#### WORK ORDER:
Transcribe all of the data exactly, leaving nothing out.

#### DATASET SECTION:
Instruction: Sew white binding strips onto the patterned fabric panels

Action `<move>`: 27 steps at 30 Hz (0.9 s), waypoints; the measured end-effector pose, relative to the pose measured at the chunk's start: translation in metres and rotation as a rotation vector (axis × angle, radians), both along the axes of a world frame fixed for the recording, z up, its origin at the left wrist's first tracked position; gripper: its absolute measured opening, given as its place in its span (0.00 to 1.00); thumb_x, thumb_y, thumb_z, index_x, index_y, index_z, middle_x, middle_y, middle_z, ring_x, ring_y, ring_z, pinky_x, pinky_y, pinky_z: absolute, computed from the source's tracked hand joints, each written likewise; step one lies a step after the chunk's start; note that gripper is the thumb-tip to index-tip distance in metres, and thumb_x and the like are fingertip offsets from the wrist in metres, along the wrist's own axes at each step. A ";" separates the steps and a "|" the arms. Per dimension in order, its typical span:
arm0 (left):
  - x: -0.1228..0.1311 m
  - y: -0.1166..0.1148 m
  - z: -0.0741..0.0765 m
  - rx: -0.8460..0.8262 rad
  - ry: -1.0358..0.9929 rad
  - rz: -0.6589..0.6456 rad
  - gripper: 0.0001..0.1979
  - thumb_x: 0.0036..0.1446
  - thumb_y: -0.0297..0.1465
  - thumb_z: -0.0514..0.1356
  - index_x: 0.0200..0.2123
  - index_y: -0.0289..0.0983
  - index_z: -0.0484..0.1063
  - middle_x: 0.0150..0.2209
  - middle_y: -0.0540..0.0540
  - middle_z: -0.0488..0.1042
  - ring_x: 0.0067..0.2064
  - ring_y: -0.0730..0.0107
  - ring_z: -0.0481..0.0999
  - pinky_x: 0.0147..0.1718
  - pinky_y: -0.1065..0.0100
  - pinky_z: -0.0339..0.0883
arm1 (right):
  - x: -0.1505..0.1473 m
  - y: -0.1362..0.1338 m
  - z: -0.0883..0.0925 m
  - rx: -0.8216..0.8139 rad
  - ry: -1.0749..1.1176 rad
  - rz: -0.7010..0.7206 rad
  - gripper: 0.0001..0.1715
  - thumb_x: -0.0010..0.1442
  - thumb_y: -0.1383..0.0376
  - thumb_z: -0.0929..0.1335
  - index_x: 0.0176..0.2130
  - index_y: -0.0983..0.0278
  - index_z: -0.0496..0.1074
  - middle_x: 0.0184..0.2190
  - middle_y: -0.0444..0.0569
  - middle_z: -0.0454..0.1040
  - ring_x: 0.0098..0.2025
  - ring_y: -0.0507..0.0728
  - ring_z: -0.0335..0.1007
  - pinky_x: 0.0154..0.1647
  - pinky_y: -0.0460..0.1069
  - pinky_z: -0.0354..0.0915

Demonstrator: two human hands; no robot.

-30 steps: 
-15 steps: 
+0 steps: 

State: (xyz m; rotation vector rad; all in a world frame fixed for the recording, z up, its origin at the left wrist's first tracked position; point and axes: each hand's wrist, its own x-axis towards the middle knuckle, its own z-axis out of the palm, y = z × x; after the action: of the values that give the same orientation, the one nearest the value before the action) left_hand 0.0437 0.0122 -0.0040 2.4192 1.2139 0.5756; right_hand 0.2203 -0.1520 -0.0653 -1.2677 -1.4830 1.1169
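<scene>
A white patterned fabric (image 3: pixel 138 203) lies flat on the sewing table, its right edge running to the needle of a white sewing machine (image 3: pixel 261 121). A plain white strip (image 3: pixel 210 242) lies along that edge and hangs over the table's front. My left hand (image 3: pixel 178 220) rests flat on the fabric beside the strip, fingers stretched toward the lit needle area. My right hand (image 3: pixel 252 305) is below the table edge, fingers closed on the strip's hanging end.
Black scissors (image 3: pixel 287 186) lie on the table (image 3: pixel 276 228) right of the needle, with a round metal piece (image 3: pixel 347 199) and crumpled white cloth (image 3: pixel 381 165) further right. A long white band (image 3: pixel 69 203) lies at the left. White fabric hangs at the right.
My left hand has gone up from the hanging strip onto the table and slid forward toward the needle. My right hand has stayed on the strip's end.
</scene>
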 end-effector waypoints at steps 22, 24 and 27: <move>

#### RESPONSE BOX:
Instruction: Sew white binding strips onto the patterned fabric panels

Action `<move>`: 27 steps at 30 Hz (0.9 s), waypoints; the measured end-effector pose, relative to the pose measured at the chunk's start: translation in metres and rotation as a rotation vector (axis × angle, radians), both along the axes of a world frame fixed for the recording, z up, its origin at the left wrist's first tracked position; gripper: its absolute measured opening, given as its place in its span (0.00 to 1.00); thumb_x, thumb_y, thumb_z, index_x, index_y, index_z, middle_x, middle_y, middle_z, ring_x, ring_y, ring_z, pinky_x, pinky_y, pinky_z: absolute, computed from the source's tracked hand joints, each written likewise; step one lies a step after the chunk's start; note that gripper is the thumb-tip to index-tip distance in metres, and thumb_x and the like are fingertip offsets from the wrist in metres, along the wrist's own axes at each step. A ";" separates the steps and a "|" the arms. Per dimension in order, its typical span:
arm0 (left):
  - x: -0.1228..0.1311 m
  - y: -0.1166..0.1148 m
  - z: -0.0741..0.0765 m
  - rx: -0.8460..0.8262 rad
  - ry: -1.0358..0.9929 rad
  - rz: -0.6589..0.6456 rad
  - gripper: 0.0001..0.1979
  - thumb_x: 0.0036..0.1446
  - thumb_y: -0.0297..0.1465
  - thumb_z: -0.0514..0.1356
  - index_x: 0.0200..0.2123
  - index_y: -0.0289..0.0983
  - index_z: -0.0484..0.1063
  - middle_x: 0.0150..0.2209
  - middle_y: -0.0540..0.0540
  - middle_z: -0.0488..0.1042
  - ring_x: 0.0067..0.2064
  - ring_y: -0.0730..0.0107
  - ring_z: -0.0481..0.0999
  - pinky_x: 0.0147..0.1718
  - pinky_y: -0.1065..0.0100
  - pinky_z: -0.0339..0.0883
arm1 (right):
  - x: -0.1505..0.1473 m
  - y: -0.1362..0.1338 m
  - z: -0.0883..0.0925 m
  - rx: -0.8216..0.8139 rad
  - ry: -1.0749..1.1176 rad
  - rz: -0.7010..0.7206 rad
  - gripper: 0.0001..0.1715
  - thumb_x: -0.0010..0.1442
  - thumb_y: -0.1383..0.0376
  - thumb_z: -0.0929..0.1335
  - index_x: 0.0176..0.2130
  - index_y: -0.0983..0.0278
  - index_z: -0.0496..0.1074
  - middle_x: 0.0184..0.2190
  - middle_y: -0.0444..0.0569
  - middle_z: -0.0454..0.1040
  - ring_x: 0.0098..0.2025
  - ring_y: -0.0507..0.0728
  - ring_z: -0.0335..0.1007
  - pinky_x: 0.0154..0.1647
  - pinky_y: -0.0460..0.1069
  - pinky_z: -0.0354..0.0915

Demonstrator: two human hands; no robot.

-30 steps: 
-15 steps: 
+0 steps: 

State: (xyz m; rotation vector rad; all in a world frame fixed for the recording, z up, its origin at the left wrist's first tracked position; point and axes: each hand's wrist, its own x-axis towards the middle knuckle, its own z-axis out of the palm, y = z × x; after the action: of the values that give the same orientation, the one nearest the value before the action) left_hand 0.0437 0.0122 -0.0040 2.4192 1.2139 0.5756; right_hand 0.2203 -0.1520 -0.0653 -1.2677 -1.4830 1.1169
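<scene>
A white patterned fabric (image 3: pixel 138 203) lies flat on the sewing table, its right edge running to the needle of a white sewing machine (image 3: pixel 261 121). A plain white strip (image 3: pixel 210 242) lies along that edge and hangs over the table's front. My left hand (image 3: pixel 178 220) rests flat on the fabric beside the strip, fingers stretched toward the lit needle area. My right hand (image 3: pixel 252 305) is below the table edge, fingers closed on the strip's hanging end.
Black scissors (image 3: pixel 287 186) lie on the table (image 3: pixel 276 228) right of the needle, with a round metal piece (image 3: pixel 347 199) and crumpled white cloth (image 3: pixel 381 165) further right. A long white band (image 3: pixel 69 203) lies at the left. White fabric hangs at the right.
My left hand has gone up from the hanging strip onto the table and slid forward toward the needle. My right hand has stayed on the strip's end.
</scene>
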 end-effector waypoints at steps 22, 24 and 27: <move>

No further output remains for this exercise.